*** Provided material Section Begins ***

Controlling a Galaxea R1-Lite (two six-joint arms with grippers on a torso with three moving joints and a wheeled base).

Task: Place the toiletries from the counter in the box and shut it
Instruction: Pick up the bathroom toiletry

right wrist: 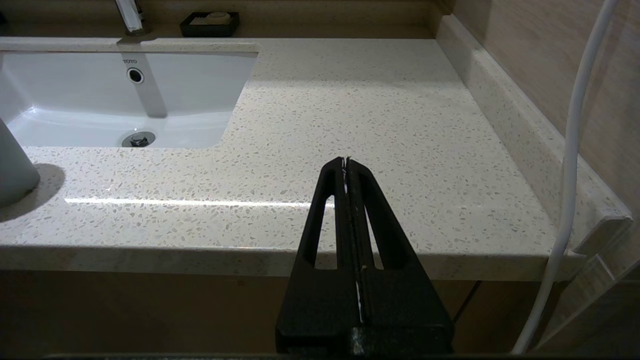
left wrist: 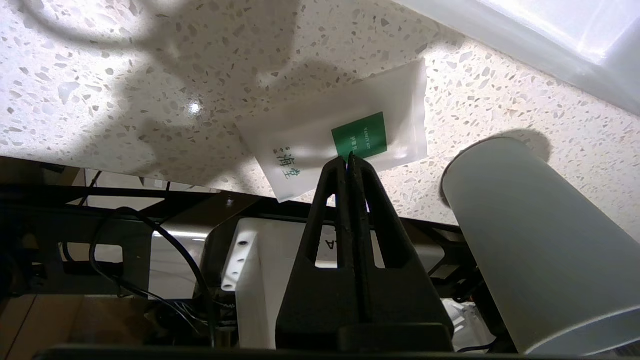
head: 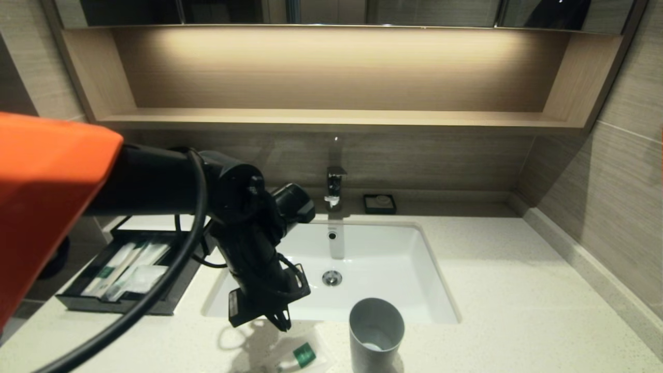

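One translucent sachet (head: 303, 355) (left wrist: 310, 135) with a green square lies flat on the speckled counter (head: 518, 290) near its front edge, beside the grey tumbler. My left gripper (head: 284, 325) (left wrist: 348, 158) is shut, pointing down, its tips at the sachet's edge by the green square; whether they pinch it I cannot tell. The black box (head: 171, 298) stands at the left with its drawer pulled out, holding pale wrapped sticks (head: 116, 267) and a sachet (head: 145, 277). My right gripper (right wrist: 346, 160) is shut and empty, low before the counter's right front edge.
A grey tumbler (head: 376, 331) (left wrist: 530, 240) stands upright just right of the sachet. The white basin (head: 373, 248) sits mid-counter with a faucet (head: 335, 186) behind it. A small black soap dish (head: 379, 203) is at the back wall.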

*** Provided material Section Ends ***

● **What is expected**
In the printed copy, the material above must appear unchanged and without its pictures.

● **The answer**
Controlling a Galaxea R1-Lite (two six-joint arms with grippers on a torso with three moving joints and a wheeled base).

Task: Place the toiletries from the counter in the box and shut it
Instruction: Pick up the bathroom toiletry

right wrist: 
left wrist: 
head: 

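One translucent sachet (head: 303, 355) (left wrist: 310, 135) with a green square lies flat on the speckled counter (head: 518, 290) near its front edge, beside the grey tumbler. My left gripper (head: 284, 325) (left wrist: 348, 158) is shut, pointing down, its tips at the sachet's edge by the green square; whether they pinch it I cannot tell. The black box (head: 171, 298) stands at the left with its drawer pulled out, holding pale wrapped sticks (head: 116, 267) and a sachet (head: 145, 277). My right gripper (right wrist: 346, 160) is shut and empty, low before the counter's right front edge.
A grey tumbler (head: 376, 331) (left wrist: 530, 240) stands upright just right of the sachet. The white basin (head: 373, 248) sits mid-counter with a faucet (head: 335, 186) behind it. A small black soap dish (head: 379, 203) is at the back wall.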

That completes the output.